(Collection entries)
= Beginning of Section =

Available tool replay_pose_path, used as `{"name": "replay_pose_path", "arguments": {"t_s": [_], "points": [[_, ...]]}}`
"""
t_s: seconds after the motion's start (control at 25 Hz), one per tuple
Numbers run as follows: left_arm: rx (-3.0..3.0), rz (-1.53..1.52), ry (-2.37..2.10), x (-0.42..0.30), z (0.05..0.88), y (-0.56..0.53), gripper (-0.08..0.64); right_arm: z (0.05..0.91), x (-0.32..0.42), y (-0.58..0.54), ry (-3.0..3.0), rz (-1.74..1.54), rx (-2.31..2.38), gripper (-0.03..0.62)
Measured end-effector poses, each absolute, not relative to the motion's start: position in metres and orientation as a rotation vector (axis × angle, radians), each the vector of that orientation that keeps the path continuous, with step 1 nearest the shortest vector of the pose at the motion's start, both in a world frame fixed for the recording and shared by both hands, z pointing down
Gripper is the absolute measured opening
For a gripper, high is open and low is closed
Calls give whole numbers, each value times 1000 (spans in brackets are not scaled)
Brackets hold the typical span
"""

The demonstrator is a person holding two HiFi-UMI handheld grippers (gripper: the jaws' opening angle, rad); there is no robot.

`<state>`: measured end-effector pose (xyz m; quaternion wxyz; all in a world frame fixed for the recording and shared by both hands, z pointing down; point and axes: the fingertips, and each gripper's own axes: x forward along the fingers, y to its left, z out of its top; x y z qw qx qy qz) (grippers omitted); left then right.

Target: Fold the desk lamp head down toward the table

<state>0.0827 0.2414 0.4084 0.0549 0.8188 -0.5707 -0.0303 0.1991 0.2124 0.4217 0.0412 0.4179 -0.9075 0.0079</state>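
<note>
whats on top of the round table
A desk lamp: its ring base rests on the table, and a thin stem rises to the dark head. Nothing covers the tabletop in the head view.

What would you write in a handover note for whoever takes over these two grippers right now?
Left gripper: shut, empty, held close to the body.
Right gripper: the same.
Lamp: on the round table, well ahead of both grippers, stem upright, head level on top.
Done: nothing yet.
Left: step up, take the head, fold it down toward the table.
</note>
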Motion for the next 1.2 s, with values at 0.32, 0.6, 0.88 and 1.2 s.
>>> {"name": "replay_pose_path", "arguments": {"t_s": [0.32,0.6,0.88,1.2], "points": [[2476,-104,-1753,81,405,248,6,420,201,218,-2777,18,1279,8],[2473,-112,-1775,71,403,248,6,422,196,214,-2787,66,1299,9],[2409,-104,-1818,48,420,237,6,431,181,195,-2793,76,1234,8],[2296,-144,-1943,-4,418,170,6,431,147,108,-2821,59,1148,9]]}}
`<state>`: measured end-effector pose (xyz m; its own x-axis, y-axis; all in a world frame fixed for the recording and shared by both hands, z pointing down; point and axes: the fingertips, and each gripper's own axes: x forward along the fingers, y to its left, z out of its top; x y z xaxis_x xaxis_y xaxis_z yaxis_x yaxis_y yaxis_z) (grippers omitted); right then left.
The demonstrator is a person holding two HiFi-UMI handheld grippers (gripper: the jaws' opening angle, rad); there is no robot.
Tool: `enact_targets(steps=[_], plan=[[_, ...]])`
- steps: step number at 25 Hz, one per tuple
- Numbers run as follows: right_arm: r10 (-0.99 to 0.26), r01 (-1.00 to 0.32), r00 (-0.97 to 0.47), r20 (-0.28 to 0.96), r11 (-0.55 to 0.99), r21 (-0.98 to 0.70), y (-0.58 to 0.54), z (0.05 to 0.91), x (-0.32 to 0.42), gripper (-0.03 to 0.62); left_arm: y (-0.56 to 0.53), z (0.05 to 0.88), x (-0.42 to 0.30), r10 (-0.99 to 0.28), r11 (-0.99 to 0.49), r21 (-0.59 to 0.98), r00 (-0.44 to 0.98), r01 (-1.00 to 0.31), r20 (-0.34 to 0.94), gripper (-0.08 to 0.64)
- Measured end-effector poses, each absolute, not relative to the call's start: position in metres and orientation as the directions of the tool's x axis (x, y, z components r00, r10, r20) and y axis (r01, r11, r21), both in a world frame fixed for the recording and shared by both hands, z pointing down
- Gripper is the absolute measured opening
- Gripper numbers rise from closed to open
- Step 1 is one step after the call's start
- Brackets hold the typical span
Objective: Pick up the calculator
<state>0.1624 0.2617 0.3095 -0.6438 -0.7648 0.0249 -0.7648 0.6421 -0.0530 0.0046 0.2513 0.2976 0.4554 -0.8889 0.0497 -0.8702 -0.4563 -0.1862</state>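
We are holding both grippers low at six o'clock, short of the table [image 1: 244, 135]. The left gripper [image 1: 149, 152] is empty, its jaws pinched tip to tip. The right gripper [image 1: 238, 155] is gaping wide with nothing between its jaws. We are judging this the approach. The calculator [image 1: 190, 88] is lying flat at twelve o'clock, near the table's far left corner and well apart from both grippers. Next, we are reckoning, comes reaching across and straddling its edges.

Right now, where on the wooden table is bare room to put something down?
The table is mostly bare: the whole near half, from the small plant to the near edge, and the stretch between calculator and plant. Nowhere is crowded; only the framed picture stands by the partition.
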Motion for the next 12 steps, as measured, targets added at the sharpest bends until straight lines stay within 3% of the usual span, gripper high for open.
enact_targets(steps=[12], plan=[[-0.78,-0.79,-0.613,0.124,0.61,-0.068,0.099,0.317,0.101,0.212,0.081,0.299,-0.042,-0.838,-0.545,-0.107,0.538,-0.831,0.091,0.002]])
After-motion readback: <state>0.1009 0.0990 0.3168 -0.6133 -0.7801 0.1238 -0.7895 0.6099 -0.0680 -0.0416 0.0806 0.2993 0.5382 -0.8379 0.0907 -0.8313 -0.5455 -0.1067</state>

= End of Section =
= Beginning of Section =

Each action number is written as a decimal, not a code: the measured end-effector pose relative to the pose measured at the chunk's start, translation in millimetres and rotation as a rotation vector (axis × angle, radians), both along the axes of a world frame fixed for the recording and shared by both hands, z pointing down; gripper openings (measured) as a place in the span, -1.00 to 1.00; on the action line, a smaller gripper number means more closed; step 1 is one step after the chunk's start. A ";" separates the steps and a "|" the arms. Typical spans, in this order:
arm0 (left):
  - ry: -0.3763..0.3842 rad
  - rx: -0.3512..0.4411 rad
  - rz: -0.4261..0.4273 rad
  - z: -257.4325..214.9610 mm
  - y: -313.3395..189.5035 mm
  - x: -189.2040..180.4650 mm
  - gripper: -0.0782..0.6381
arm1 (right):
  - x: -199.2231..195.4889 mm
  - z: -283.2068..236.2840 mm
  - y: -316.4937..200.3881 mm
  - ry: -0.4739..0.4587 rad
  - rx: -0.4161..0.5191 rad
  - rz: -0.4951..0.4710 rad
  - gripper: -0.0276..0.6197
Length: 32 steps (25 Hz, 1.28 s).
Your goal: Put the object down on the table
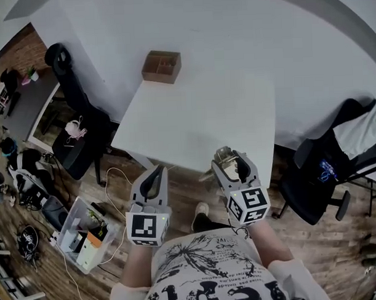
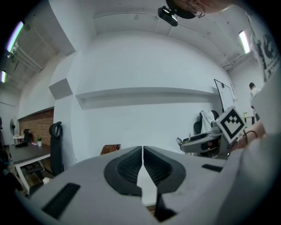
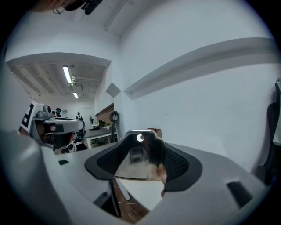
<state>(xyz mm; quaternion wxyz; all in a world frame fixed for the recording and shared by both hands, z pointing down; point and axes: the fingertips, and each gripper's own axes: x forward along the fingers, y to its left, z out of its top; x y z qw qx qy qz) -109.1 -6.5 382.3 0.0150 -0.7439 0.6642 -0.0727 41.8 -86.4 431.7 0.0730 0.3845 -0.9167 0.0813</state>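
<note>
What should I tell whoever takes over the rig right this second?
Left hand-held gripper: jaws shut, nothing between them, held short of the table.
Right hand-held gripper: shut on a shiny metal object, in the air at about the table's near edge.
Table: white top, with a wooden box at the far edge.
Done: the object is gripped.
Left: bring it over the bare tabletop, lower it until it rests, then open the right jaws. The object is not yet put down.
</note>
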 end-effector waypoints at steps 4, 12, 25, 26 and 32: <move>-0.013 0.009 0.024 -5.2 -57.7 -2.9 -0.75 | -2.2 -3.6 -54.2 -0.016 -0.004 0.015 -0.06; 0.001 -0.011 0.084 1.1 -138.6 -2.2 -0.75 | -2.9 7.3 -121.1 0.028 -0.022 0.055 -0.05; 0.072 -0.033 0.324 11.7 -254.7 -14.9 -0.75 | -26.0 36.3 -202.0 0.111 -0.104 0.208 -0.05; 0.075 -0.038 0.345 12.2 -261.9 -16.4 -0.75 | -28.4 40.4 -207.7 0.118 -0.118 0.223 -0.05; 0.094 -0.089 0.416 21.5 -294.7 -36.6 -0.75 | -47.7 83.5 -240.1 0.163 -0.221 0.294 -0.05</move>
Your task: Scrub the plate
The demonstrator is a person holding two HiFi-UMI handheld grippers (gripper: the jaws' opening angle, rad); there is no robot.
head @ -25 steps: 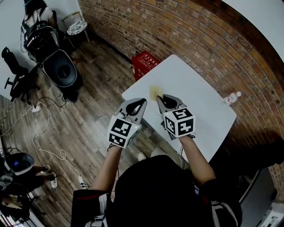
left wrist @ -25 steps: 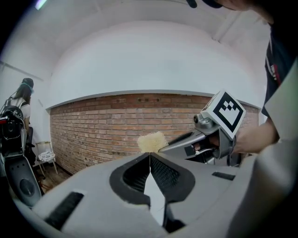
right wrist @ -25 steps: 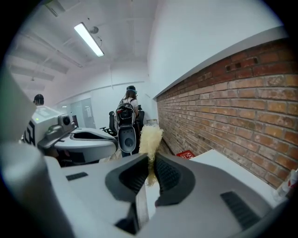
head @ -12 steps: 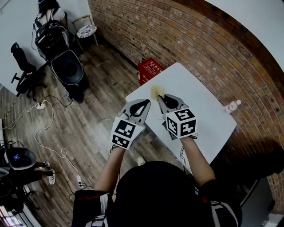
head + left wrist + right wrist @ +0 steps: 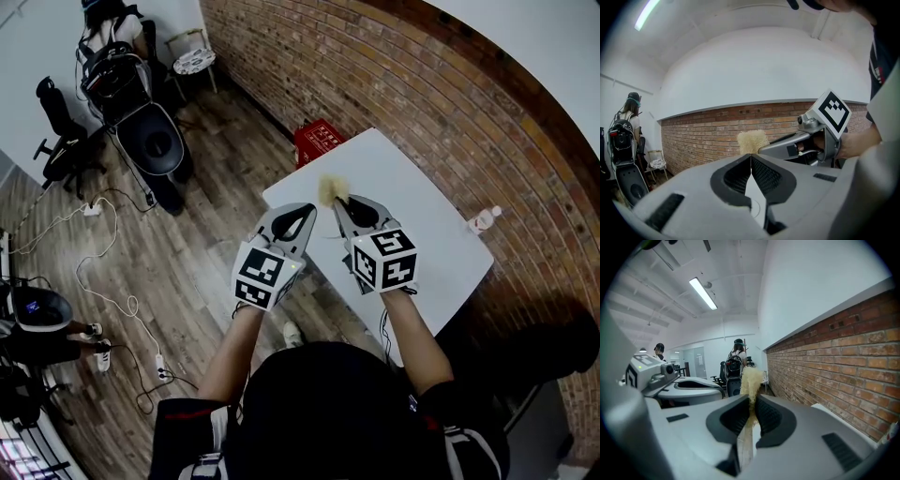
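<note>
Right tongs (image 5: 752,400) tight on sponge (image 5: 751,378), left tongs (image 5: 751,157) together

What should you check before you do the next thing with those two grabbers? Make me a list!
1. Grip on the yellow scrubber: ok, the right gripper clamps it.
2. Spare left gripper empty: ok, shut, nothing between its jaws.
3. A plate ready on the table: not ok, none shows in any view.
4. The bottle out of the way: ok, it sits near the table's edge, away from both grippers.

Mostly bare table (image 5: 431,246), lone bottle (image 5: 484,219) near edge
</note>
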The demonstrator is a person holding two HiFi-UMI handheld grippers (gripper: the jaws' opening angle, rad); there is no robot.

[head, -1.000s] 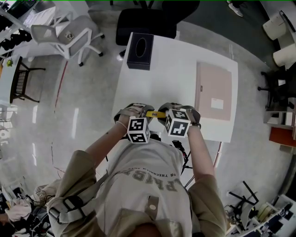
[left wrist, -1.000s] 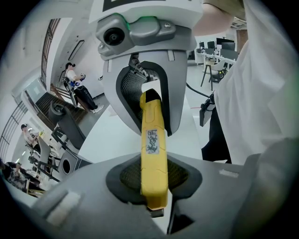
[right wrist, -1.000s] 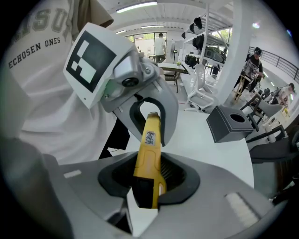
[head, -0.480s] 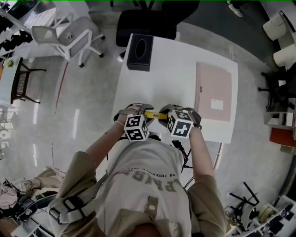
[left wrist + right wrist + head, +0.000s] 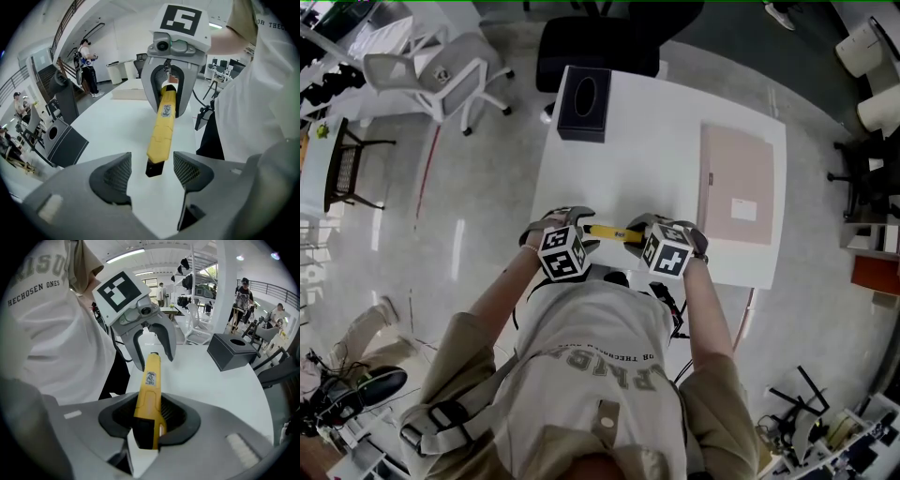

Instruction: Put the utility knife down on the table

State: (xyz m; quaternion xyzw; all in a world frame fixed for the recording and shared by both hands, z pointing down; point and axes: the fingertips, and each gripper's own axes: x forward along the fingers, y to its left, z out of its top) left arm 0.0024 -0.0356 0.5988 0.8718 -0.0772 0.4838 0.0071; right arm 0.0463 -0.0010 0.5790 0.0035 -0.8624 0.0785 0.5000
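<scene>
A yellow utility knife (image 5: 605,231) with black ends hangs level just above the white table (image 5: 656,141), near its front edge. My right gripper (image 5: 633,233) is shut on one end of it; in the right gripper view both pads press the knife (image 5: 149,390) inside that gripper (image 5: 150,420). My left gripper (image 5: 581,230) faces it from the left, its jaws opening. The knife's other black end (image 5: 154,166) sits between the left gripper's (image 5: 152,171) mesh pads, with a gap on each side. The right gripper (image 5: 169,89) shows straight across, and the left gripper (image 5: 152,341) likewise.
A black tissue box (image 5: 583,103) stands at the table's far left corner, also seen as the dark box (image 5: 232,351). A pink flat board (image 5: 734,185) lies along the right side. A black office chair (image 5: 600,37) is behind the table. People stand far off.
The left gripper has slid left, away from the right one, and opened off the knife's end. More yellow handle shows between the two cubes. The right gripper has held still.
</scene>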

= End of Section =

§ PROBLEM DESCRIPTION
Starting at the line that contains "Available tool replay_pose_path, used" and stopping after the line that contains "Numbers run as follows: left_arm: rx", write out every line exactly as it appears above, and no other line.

§ YOUR SOLUTION
Available tool replay_pose_path, used as `{"name": "replay_pose_path", "arguments": {"t_s": [_], "points": [[_, ...]]}}`
"""
t_s: seconds after the motion's start (control at 25 Hz), one per tuple
Numbers run as follows: left_arm: rx (-3.0..3.0), rz (-1.53..1.52), ry (-2.37..2.10), x (-0.42..0.30), z (0.05..0.88), y (-0.56..0.53), gripper (-0.08..0.64); right_arm: z (0.05..0.91), x (-0.32..0.42), y (-0.58..0.54), ry (-3.0..3.0), rz (-1.74..1.54), rx (-2.31..2.38), gripper (-0.03..0.62)

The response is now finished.